Q: How does LangGraph handle the case where two parallel nodes both write to the same state field?

"Through reducers. Each state field can have an associated reducer function — for example, the `add` operator for lists. When two parallel nodes both write to `messages`, the reducer appends both updates in a deterministic order (by node name). Without a reducer, last-write-wins in deterministic order. This is the key mechanism that makes parallel execution safe: developers declare their merge strategy upfront, and the runtime applies it consistently."

Q: What happens if a long-running agent needs to pause for human approval and the server restarts?

"This is exactly what checkpointing is designed for. When `interrupt()` is called, the full graph state is serialized and persisted to the checkpointer (e.g., PostgreSQL). The graph halts and returns the interrupt payload. Hours later — even after server restarts, deployments, or machine migrations — the human's response triggers `graph.invoke(Command(resume=response), config)`. The checkpointer loads the saved state, and execution resumes from exactly where it paused. The node function literally continues from the line after `interrupt()`."

Q: LangGraph vs. CrewAI — when would you pick each?
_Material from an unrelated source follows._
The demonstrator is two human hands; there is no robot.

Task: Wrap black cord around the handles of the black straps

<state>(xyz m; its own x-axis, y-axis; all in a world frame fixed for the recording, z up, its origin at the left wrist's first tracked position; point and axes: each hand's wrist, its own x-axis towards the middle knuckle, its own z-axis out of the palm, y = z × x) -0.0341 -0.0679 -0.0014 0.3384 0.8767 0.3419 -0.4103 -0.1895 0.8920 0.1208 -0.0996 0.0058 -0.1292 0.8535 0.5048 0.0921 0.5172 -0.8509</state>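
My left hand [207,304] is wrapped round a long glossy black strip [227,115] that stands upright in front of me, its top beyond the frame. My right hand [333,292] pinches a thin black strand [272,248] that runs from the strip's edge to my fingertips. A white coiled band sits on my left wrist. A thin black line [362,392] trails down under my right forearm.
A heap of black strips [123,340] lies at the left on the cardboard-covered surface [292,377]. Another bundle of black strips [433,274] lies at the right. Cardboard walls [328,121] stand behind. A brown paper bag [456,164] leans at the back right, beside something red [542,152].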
"CrewAI when you want speed-to-value with a multi-agent pattern: define roles, goals, backstories in YAML, and run. It's opinionated and covers the common 'team of specialized agents' pattern well. LangGraph when you need maximum control over the execution topology: custom graph structures, fine-grained state management, complex branching/looping, or production-grade durability (checkpointing, human-in-the-loop). LangGraph is lower-level — more flexible, but more effort. The trade-off is abstraction vs. control, and it depends on whether the standard patterns fit your use case."

Q: How does LangGraph's streaming work and why is it important?

"LLM calls take seconds to minutes. Without streaming, users stare at a blank screen. LangGraph supports four streaming modes: token-level (real-time LLM output), node events (which step is running), state values (full state after each super-step), and custom events (developer-defined). The graph structure makes this natural: each super-step boundary is a streaming emission point, and each node can stream its internal LLM tokens. Multiple modes can be combined. LangGraph Platform exposes this via server-sent events (SSE) over HTTP."

Q: How would you scale LangGraph to handle thousands of concurrent agent executions?

"Three layers: (1) LangGraph Platform's task queue decouples incoming requests from execution, enabling fair scheduling and retry. (2) Horizontally-scaling worker servers, each running graph executions independently. Checkpoints go to shared Postgres, so any worker can resume any thread. (3) Connection pooling for the checkpointer (PostgresSaver with psycopg_pool). Future: the Pregel architecture was designed for distributed processing, so eventually nodes themselves could execute on different machines — though single-machine execution handles most current workloads."